KNN & Bias Variance Tradeoff

Brianna Heggeseth

As we gather

  • Sit with your group (from last Thursday).
    • Re-introduce yourselves!
    • Discuss: What is your favorite thing at / about Cafe Mac?
  • Open today’s Rmd.
  • Install the shiny and kknn packages if you haven’t already.

Announcements

  • Thursday at 11:15am - MSCS Coffee Break
    • Smail Gallery
  • When copying code, pause to make sure you adjust the values/inputs to the data you are working with and my instructions.
    • HW3: When fitting LASSO to spotify data, if you don’t make adjustments to the code then the chosen lambda for the “final” model should cause you to pause.
    • Knowing what the assumptions/decisions are being made for each chunk of code is important so that you can adjust those assumptions.

Notes - K Nearest Neighbors (KNN)

CONTEXT

  • world = supervised learning
    We want to model some output variable \(y\) using a set of potential predictors \((x_1, x_2, ..., x_p)\).

  • task = regression
    \(y\) is quantitative

  • (nonparametric) algorithm = K Nearest Neighbors (KNN)

Our usual parametric models (eg: linear regression) are too rigid to represent the relationship between \(y\) and our predictors \(x\). Thus we need more flexible nonparametric models.

Notes - KNN Regression

Goal

Build a flexible regression model of a quantitative outcome \(y\) by a set of predictors \(x\),
\[y = f(x) + \varepsilon\]

Idea

Predict \(y\) using the data on “neighboring” observations. Since the neighbors have similar \(x\) values, they likely have similar \(y\) values.

Algorithm

For tuning parameter K, take the following steps to estimate \(f(x)\) at each set of possible predictor values \(x\):

  • Identify the K nearest neighbors of \(x\) with respect to Euclidean distance.
  • Observe the \(y\) values of these neighbors.
  • Estimate \(f(x)\) by the average \(y\) value among the nearest neighbors.

Output

KNN does not produce a nice formula for \(\widehat{f}(x)\), but rather a set of rules for how to calculate \(\widehat{f}(x)\).

Small Group Discussion: Recap Video

EXAMPLE 1: REVIEW

Let’s review the KNN algorithm using a shiny app.

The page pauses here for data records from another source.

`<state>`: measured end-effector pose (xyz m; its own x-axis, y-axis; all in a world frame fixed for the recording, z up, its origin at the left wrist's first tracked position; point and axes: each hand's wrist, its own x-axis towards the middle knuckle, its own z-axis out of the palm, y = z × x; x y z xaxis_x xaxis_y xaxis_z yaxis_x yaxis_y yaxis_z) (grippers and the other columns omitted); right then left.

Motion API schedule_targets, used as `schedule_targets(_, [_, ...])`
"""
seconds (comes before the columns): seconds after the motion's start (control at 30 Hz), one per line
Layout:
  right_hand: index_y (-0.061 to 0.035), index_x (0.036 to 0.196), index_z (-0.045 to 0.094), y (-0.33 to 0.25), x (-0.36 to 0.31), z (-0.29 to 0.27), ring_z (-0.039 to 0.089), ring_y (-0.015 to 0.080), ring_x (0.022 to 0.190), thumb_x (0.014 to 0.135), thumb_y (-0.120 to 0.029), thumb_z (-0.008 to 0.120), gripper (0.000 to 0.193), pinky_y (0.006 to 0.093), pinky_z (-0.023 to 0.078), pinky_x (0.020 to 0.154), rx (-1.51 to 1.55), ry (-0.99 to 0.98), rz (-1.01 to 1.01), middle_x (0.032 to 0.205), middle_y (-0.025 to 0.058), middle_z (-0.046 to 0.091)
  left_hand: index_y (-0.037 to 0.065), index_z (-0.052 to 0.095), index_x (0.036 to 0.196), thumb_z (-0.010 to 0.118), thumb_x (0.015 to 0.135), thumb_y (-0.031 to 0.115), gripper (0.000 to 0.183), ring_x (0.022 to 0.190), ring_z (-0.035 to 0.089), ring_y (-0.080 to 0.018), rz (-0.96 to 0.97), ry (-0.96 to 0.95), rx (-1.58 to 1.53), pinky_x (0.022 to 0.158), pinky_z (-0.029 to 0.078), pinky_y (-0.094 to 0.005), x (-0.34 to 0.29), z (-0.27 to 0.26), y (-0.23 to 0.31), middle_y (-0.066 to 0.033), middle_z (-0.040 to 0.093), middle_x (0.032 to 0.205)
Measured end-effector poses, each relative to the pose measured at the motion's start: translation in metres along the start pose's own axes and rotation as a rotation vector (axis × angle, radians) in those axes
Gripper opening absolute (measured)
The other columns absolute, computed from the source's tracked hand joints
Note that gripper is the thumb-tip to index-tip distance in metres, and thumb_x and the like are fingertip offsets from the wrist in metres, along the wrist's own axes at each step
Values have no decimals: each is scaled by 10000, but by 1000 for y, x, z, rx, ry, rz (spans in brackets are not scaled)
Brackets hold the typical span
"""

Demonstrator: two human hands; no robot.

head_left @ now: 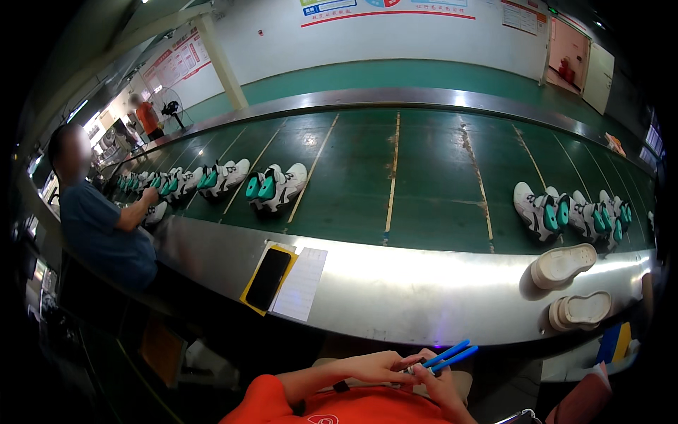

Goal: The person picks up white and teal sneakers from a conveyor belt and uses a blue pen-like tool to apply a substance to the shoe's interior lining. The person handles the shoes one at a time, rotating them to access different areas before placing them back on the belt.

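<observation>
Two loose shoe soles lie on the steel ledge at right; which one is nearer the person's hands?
The lower sole, closer to the ledge's near edge; the other sole lies farther up, beside the green belt.

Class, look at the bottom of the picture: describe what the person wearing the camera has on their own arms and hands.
Both hands are bare: the left hand and right hand show no gloves. The left forearm is bare too, with a dark band round the wrist. An orange short-sleeved top covers the upper arm and chest. No rings can be made out.

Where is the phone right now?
In the head view, the phone lies left of centre on the metal ledge before the conveyor, on a yellow sheet, beside a white paper.
</observation>
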<state>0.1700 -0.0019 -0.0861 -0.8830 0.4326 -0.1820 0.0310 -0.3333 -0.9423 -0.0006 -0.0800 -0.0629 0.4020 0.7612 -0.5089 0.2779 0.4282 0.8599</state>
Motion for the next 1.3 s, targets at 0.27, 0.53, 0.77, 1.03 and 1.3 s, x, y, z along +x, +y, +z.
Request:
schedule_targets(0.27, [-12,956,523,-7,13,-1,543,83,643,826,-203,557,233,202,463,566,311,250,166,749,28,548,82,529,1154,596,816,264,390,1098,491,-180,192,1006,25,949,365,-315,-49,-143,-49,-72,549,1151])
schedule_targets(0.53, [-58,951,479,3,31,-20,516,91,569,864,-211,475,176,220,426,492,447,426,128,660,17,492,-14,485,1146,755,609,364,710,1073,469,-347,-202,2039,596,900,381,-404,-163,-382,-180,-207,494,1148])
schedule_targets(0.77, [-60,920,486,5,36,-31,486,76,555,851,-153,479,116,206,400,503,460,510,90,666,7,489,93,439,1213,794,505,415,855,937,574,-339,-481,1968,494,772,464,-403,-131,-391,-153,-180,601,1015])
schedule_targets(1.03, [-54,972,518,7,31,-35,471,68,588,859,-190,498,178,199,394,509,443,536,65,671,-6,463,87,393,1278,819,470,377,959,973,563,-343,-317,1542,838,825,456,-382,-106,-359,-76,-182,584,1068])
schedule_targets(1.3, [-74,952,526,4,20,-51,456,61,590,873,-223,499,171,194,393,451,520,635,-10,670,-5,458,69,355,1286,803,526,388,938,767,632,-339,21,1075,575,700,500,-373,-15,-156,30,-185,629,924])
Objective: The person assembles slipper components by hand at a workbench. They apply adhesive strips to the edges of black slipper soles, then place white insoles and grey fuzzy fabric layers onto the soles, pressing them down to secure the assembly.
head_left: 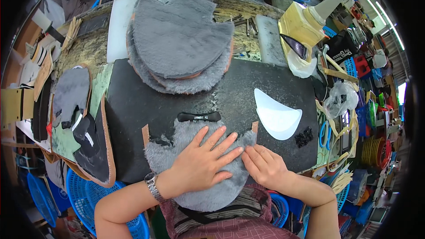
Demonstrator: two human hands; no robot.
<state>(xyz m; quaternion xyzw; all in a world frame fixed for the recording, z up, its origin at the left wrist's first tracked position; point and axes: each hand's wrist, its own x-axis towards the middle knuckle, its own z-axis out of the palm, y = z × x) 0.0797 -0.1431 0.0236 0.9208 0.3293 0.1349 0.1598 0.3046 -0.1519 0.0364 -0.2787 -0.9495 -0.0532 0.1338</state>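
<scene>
A grey fur shoe-upper piece [206, 198] lies on the black work mat [128, 128] close to my body. Its side flaps end in narrow tan strips, and a black curved label strip [186, 117] sits along its far edge. My left hand [195, 163], with a watch on the wrist, rests flat on the fur, fingers spread. At the piece's right edge, by the flap, my right hand [265, 164] pinches the material between thumb and fingers. What its fingertips cover cannot be seen. To the right lies a white curved plastic piece [278, 117].
A stack of grey fur pieces [177, 35] stands at the far side of the mat. Beyond the mat's right side are black scraps [304, 138], blue-handled scissors [325, 132] and a yellowish glue bottle [301, 24]. Shoe uppers [99, 146] lie left, above a blue basket [88, 194].
</scene>
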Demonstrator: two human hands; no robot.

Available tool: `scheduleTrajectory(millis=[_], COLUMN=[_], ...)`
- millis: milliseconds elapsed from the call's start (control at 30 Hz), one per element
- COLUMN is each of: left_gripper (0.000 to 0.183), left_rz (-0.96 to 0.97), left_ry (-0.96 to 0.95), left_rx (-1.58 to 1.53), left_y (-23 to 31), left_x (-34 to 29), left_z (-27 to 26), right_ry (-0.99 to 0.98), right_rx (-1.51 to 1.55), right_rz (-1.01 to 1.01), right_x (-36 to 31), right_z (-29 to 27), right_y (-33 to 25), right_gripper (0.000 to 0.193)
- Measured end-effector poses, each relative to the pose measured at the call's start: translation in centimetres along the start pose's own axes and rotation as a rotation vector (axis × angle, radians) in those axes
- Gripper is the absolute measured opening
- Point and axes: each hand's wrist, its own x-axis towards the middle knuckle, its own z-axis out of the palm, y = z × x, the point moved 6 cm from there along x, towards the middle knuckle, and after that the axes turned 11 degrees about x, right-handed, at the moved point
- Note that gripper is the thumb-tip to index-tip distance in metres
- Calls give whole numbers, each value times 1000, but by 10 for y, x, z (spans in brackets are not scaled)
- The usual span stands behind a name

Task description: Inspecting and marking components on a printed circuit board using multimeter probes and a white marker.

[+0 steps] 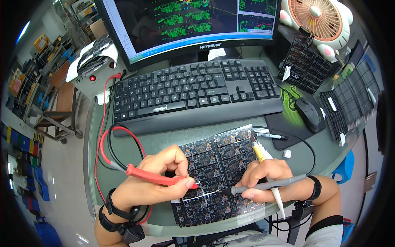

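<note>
Panel of black circuit boards (218, 164) lay flat on counter (162, 139), between keyboard (189, 92) and near edge, probably set there for easy reach of both hands. Left hand (158, 164) closed round red probe (158, 178), thumb along shaft, tip over panel, likely for fine aim. Right hand (267, 171) closed round grey probe (269, 185), tip angled inward toward red one; also held yellow brush-like tool (259, 152) slantwise, perhaps tucked to save setting it down. Whether tips touched panel: could not tell. Monitor (185, 24) stood behind keyboard, presumably for quick glances up.
</note>
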Motion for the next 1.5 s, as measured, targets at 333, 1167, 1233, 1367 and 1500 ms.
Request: scheduleTrajectory(millis=[333,1167,1233,1367,1500], left_gripper=[26,27,26,25,24], left_rz=[26,82,83,73,67], left_ry=[19,60,57,79,78], left_rx=[7,180,171,185,163], left_y=[3,4,4,4,3], left_x=[0,1,1,1,1], left_z=[2,3,3,2,3], right_ry=[1,148,148,148,149], right_rx=[-37,-35,-57,-93,-97], right_rz=[-33,-72,-76,-84,-86], right_x=[-1,-1,0,0,0], right_z=[1,-5,-4,-4,-3], right_y=[-1,-2,-3,-2,-3], right_gripper=[22,22,22,22,22])
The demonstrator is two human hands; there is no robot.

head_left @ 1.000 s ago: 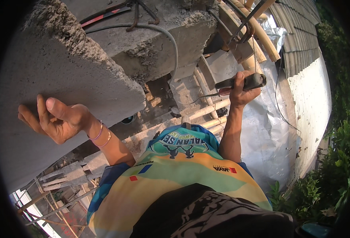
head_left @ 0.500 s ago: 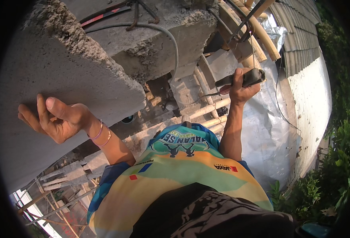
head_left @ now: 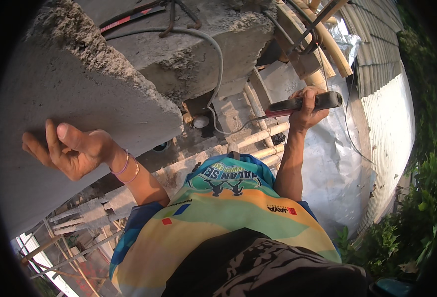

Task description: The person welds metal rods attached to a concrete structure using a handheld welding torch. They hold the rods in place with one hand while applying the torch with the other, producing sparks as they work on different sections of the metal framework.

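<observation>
My left hand (head_left: 72, 151) rests against the smooth face of a big concrete block (head_left: 94, 106), its fingers apart and loosely curled, with nothing in them. On that wrist are thin bands. To the right, my right hand (head_left: 306, 110) is wrapped round a long black-and-red tool handle (head_left: 323, 101); its exact kind cannot be made out. From the handle's red end a thin grey cable (head_left: 217, 54) loops down and then up over the concrete beam (head_left: 198, 62) beyond.
Bent rebar (head_left: 173, 20) and a red-and-black strip (head_left: 132, 20) lie on the beam. Bamboo poles (head_left: 335, 49) stand at upper right beside roof tiles (head_left: 372, 44) and silvery sheeting (head_left: 327, 168). Below are planks and a gap with rubble. Leafy plants (head_left: 392, 242) grow at lower right.
My right hand has turned the handle so its length and red end show more, and shifted slightly right. The cable's slack has swung lower over the gap. My left hand stays put.
</observation>
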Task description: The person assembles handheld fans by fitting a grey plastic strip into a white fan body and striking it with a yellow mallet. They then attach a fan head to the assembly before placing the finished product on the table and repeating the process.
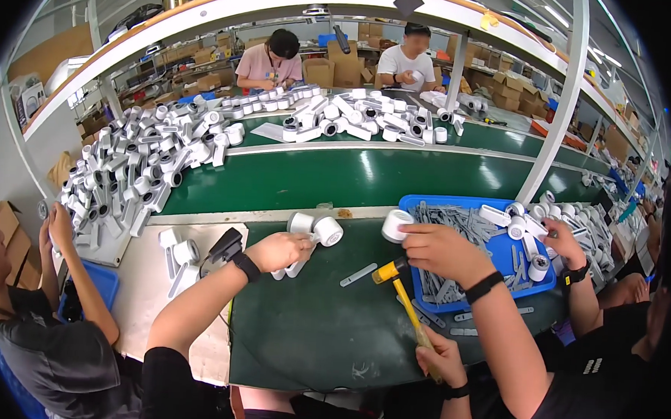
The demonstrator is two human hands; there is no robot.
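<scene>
My left hand [278, 252] is closed around the handle of a white round-headed housing [328, 231] above the green bench. A second white housing [300, 223] lies against it, partly hidden by my fingers. My right hand [441, 358] grips the lower handle of a yellow-headed hammer [410, 308], its head up and tilted left. A hand [443, 251] of the person on the right reaches across above it, holding a white round housing [397, 226]. Between my hands a flat grey strip [358, 275] lies on the bench.
A blue tray [404, 203] at right holds many grey strips and white housings; that person's other hand [565, 243] is there. More housings [183, 258] and a black tool [226, 243] stand on cardboard [138, 290] at left. Housings heap on the green belt [291, 178]. Other people work around.
</scene>
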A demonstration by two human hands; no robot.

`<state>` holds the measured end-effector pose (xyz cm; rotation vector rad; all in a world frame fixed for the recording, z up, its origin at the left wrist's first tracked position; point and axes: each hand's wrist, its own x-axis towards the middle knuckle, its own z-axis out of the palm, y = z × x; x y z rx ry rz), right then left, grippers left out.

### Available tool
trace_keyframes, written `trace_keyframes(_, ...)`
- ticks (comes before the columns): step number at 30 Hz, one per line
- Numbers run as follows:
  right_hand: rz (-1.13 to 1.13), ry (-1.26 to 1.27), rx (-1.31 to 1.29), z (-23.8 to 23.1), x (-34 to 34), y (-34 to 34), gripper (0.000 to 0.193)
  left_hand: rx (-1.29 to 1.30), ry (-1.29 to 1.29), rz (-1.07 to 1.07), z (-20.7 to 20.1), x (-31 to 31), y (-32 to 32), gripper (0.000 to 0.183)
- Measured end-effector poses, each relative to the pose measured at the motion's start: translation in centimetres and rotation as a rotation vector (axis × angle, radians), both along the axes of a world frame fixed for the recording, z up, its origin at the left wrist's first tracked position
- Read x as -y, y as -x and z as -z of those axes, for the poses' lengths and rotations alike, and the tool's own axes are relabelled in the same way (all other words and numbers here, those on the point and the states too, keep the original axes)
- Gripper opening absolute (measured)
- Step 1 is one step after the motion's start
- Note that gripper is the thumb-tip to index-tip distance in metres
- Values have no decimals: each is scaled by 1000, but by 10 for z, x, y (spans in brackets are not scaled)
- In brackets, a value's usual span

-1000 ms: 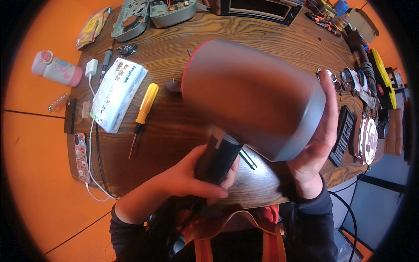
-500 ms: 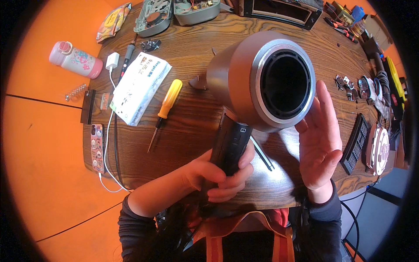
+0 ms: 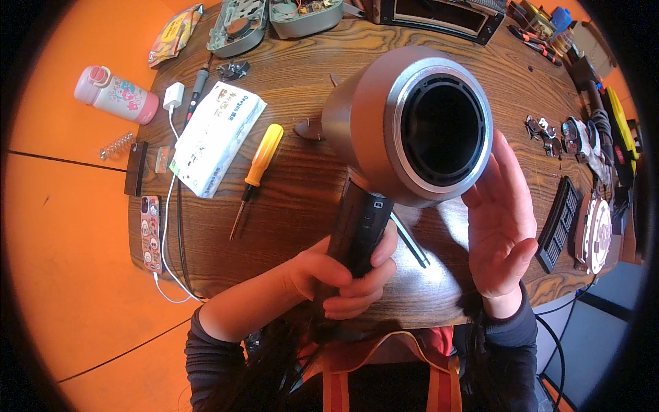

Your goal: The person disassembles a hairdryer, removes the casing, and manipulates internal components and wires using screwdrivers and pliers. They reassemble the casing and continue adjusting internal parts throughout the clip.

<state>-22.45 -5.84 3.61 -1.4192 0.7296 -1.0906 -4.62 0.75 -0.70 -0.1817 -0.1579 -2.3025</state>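
Observation:
My left hand [image 3: 350, 278] is wrapped round the black handle of a hair dryer [image 3: 371, 123], which I hold up over the table. Its big grey-brown head has a silver ring round a dark round opening that faces up and to the right. Beside that ring, my right hand [image 3: 504, 220] is open, palm turned toward the dryer, its fingers partly behind the head. Whether those fingertips touch the housing I cannot tell. A yellow-handled screwdriver [image 3: 261, 165] lies on the table left of the dryer. Under the dryer, a thin dark pen-like rod [image 3: 410, 240] is partly covered.
On the wooden table [image 3: 288, 220] lie a white tissue pack [image 3: 216, 141], a phone [image 3: 151, 233] with a cable, and a soldering iron [image 3: 199, 89]. A pink bottle [image 3: 117, 96] is far left. Opened grey casings [image 3: 237, 27] stand at the back; a black grille [image 3: 557, 225] lies right.
The dryer's head has shifted very slightly left, and the whole view with it. My left hand keeps its hold, and my right hand stays open beside the head.

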Motion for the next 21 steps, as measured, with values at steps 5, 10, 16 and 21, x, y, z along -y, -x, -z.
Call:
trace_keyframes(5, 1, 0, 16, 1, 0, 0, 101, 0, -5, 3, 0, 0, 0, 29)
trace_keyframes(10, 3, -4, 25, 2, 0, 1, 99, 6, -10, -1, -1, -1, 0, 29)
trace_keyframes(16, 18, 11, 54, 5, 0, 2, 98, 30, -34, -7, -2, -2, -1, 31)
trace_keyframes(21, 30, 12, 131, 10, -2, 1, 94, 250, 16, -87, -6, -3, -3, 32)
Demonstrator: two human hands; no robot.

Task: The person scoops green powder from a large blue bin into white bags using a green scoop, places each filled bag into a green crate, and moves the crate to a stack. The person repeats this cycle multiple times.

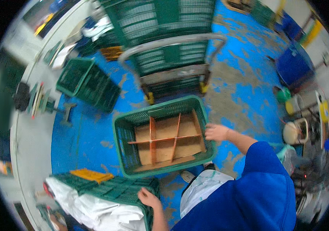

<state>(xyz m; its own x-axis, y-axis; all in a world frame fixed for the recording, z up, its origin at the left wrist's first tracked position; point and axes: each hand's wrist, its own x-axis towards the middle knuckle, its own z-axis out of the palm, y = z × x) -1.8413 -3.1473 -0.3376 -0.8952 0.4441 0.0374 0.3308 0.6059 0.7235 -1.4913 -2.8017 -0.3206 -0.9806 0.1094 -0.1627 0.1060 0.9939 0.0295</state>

Open the Rmd. Find Example 1.

Run the R chunk and ignore the syntax!!

  1. Click “Go!” one time only to collect a set of sample data.
  1. Check out the KNN with K = 1.

    • What does it mean to pick K = 1?
    • Where are the jumps made?
    • Can we write the estimated \(f(x)\) (red line) as \(\beta_0 + \beta_1 x + ....\)?
  2. Now try the KNN with K = 25.

    • What does it mean to pick K = 25?
    • Is this more or less wiggly / flexible than when K = 1?
  3. Set K = 100 where 100 is the number of data points. Is this what you expected?

Small Group Discussion: Recap Video

EXAMPLE 2: BIAS-VARIANCE TRADEOFF

What would happen if we had gotten a different sample of data?!?

  • Bias
    On average, across different datasets, how close are the estimates of \(f(x)\) to the observed \(y\) outcomes?
    • We have high bias if our estimates are far from the observed \(y\) outcomes.
    • We have low bias if our estimates are close to the observed \(y\) outcomes.
  • Variance
    How variable are the estimates of \(f(x)\) from dataset to dataset? Are the estimates stable or do they vary a lot?
    • We have high variance if our estimates change a lot from dataset to dataset.
    • We have low variance if our estimates don’t change much from dataset to dataset.
  1. To explore the properties of overly flexible models, set K = 1 and click “Go!” several times to change the sample data. How would you describe how KNN behaves from dataset to dataset.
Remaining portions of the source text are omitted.